What is Jabari Parker?

A modern wing?

An undersized post player?

An athletic anomaly?

A defensive liability?

Maybe we’ll find out in 2016-17.

Jabari Parker is an enigma.

The 21-year-old begins the 2016-17 season fresh off his first full year at the professional level. And yet, it seems as though we know as little about him as when he entered the NBA as the No. 2 overall pick in 2014.

Parker was supposed to be the most polished player in his draft. The one who would have an immediate impact. He drew comparisons to Carmelo Anthony for his clinical ability to score on the offensive end. He stretched the floor with his shot, his post game was elite and he attacked the basket on transition. He even drew rave reviews for his defense, particularly on the interior, as he averaged 2.3 blocks per 40 minutes in his sole year at Duke. The Cleveland Cavaliers might have selected Andrew Wiggins with the No. 1 pick, but Parker was the consensus rookie of the year favorite.

That is, until he tore his ACL 25 games into his young career.

***Curiously enough, instead of bottoming out without the presumed future of their franchise, the Bucks went on to win 41 games and make the playoffs. While good for franchise morale, this rewardless mediocrity crippled the franchise for years to come. If you listen hard enough, you can hear Sam Hinkie softly sing Here Comes The Sun.***

Gatorade gave Parker a redemption endorsement. And as if to spite Robert Griffin III himself, gosh darnit, it worked.
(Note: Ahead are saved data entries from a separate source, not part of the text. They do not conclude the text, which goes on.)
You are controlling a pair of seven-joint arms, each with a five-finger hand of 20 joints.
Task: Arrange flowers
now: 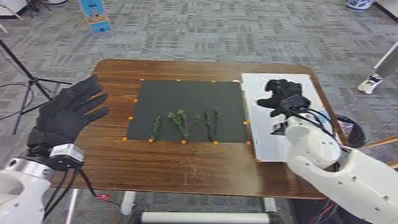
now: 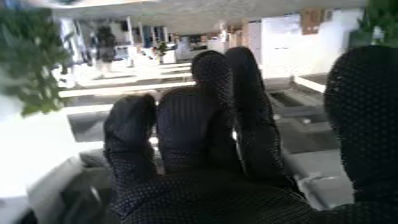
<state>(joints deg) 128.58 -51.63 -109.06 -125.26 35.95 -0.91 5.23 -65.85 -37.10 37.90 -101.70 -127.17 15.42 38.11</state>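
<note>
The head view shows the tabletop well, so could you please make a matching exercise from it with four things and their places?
1. green sprigs
2. white board
3. left hand
4. right hand

A. over the white board
B. on the dark mat
C. by the left edge of the table
D. along the table's right side

Pairs: 1-B; 2-D; 3-C; 4-A

1. I found the green stems [image 1: 184, 129] near the head view's centre too small for leaf detail.
2. The right arm [image 1: 351, 185] ran off that frame's lower right, beyond my sight.
3. I got blurred greenery [image 2: 35, 55] at the wrist view's upper left.
</note>
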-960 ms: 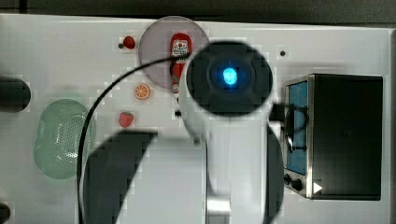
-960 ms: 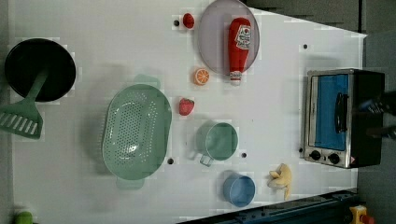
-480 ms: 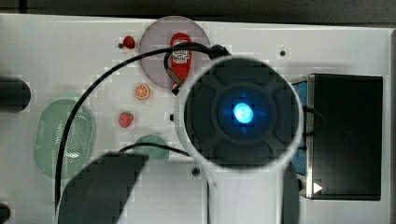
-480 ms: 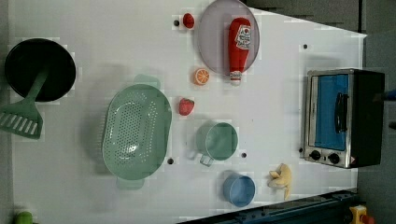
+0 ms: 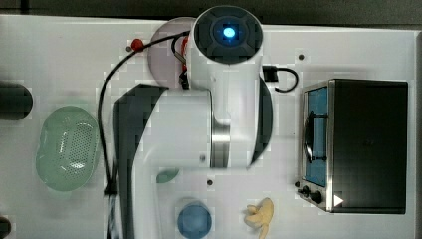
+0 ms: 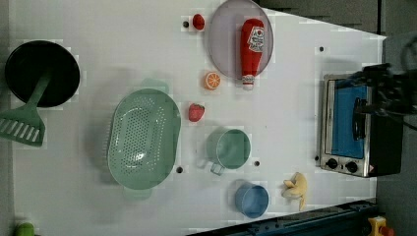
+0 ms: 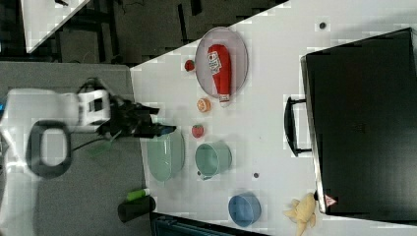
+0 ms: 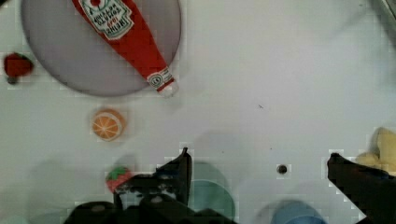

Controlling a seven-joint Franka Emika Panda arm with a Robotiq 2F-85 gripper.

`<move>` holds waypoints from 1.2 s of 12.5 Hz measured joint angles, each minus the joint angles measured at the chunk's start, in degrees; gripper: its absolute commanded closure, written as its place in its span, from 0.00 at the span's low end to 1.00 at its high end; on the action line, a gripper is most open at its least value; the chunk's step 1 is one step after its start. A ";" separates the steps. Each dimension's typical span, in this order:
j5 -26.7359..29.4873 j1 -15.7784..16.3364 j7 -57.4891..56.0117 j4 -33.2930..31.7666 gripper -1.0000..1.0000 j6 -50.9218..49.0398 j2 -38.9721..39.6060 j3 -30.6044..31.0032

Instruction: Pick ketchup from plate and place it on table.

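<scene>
The ketchup (image 6: 251, 46) lies flat on the lilac-grey plate (image 6: 223, 44), its whitish cap (image 6: 247, 84) reaching past the rim onto the white table (image 6: 123, 39). The wrist view has the ketchup (image 8: 126, 35) slanting across the plate (image 8: 56, 60). My gripper (image 8: 257, 163) is open: its two dark fingers (image 8: 180, 168) stand far apart with nothing between them, well above the table and short of the bottle. In the right view the gripper (image 7: 164, 129) hangs off the table's edge beside the green basket. In the top view my arm (image 5: 226, 84) covers most of the plate (image 5: 161, 55).
An orange slice (image 6: 212, 80) and two strawberries (image 6: 198, 21) (image 6: 195, 112) lie near the plate. A green basket (image 6: 143, 139), teal mug (image 6: 231, 149), blue dish (image 6: 252, 200), yellow toy (image 6: 296, 188) and toaster oven (image 6: 356, 128) stand further off. A black pan (image 6: 42, 73) sits at the left view's left.
In the top view my arm's lit head has moved toward the top view's upper edge, over the plate. A dark part of the arm now shows above the oven in the left view. The ketchup has not moved.
</scene>
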 measured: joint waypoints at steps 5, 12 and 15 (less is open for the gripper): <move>-0.51 0.71 -11.18 -0.78 0.00 6.84 7.65 0.87; -1.92 1.39 -22.64 1.34 0.00 19.82 20.23 1.45; -3.53 2.33 -24.09 4.53 0.00 20.58 26.28 1.27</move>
Somehow, Parker returned the following season more explosive and athletic than ever. He attacked the rim with authority off the ball, cutting purposefully in coach Jason Kidd‘s frenzied, transition-heavy offensive scheme. The result? Highlight-reel slams and 14.1 points in 31.7 minutes per game.


But for as many expectations as Parker exceeded in 2015-16, he fell shy of many more.

Look no further than his shot. At Duke, Parker splashed 36 percent of his 106 looks from deep. When coach Mike Krzyzewski rolled out college Death Lineup East, he put Parker at the 4 and either used him as the screener on the high pick-and-roll or set him up for open looks on the outside with weak-side pin-ups.

Now, contrast that with his usage in Milwaukee. Parker attempted 35 3’s in 76 games last year. He made nine of them. NINE.

***List of players who made more 3’s than Jabari Parker last year:

  1. Kostas Papanikolaou (10)
  2. Enes Kanter (10)
  3. Luc Mbah a Moute (13)
  4. Axel Toupane (13)
  5. Quincy Acy (19)***

To be clear, scouts knocked his shot coming out of college. Many labeled it as “flat.” He’s already made five 3’s to start the 2016-17 campaign, an encouraging sign for sure. Yet he still tends to settle for mid-range jumpers all too often. His post game ranked in the 88th percentile last year, but Kidd hasn’t given him the definitive green light to stall possessions eight feet off the block. As a second-year player in a shooter’s league, where does Parker’s offensive game stand without any consistent ability to stretch the floor?

Jabari Parker's 2016-17 shot chart, courtesy of Basketball Reference.
Jabari Parker’s 2016-17 shot chart, courtesy of Basketball Reference.

Understandably for a 20-year-old still acclimating to the NBA’s pace-and-space era, Parker struggled on the defensive end last season. The weight he gained during rehab didn’t help. He came into the league at 240 pounds, but played at a little over 250 in 2015-16. In theory, this isn’t a bad thing. It provides Kidd more positional versatility, with Parker capable of marking 4’s in small-ball lineups. But his 49.6 defensive field goal percentage against was the fifth-worst mark in the Eastern Conference last year among forwards. Milwaukee has prioritized length across the board, and with Greg Monroe now coming off the bench in a reduced role, they have the personnel to swarm the high pick-and-roll. But Parker’s lack of speed may harpoon their chances of transforming into a top-5 defense in the East.

Parker is just one of a host of misshapen puzzle pieces in Milwaukee. Perhaps that’s par for the course when a team’s point guard is a 6’11” gyro-stepping hybrid creature. The Bucks each have a unique skillset, but Parker remains the key which can unlock their full potential. If his shot develops and he elevates his post game further, he can become the technical scorer Milwaukee envisioned to pair with Giannis Antetokounmpo‘s overpowering slasher-ism. These two, plus the length provided by John Henson, Thon Maker and Tony Snell makes for a squad capable of stealing points on both ends. 

The Bucks are 4-3 and have a legitimate chance for the No. 7 seed in the East, even without Khris Middleton, their chief floor-spacer. But they’re playing to see what they have for next year, along with 90 percent of the NBA. Parker’s campaign will go a long way in determining how Milwaukee approaches its next few offseasons. As for right now, they still have to find out exactly what he is.